**HOW TO COMPLETE THIS TASK**
In the listing below, find the line holding "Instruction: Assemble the" and the line holding "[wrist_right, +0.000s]". Write out those two lines and all lines between, exactly, and nothing more.

**SUPPLIED MATERIAL**

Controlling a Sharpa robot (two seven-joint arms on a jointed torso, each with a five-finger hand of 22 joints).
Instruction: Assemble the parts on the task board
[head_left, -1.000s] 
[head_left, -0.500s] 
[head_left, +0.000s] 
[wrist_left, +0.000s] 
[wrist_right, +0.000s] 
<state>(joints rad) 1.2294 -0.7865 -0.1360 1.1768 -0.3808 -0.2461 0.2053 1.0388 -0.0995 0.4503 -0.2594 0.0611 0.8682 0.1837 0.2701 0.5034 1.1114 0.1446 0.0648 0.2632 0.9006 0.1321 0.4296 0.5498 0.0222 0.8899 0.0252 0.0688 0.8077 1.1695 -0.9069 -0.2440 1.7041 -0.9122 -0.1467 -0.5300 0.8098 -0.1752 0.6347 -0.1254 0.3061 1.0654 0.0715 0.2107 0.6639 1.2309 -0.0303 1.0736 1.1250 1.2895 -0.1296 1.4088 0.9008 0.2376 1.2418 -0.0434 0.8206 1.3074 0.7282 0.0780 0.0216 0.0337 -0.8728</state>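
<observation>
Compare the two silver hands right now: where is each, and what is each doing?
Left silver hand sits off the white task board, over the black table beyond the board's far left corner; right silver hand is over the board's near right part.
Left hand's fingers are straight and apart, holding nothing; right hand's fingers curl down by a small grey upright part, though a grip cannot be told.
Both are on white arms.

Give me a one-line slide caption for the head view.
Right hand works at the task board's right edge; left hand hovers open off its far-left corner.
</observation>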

**OUTPUT OF THE TASK**
Instruction: Assemble the parts on the task board
[head_left, -1.000s] 
[head_left, -0.500s] 
[head_left, +0.000s] 
[wrist_left, +0.000s] 
[wrist_right, +0.000s] 

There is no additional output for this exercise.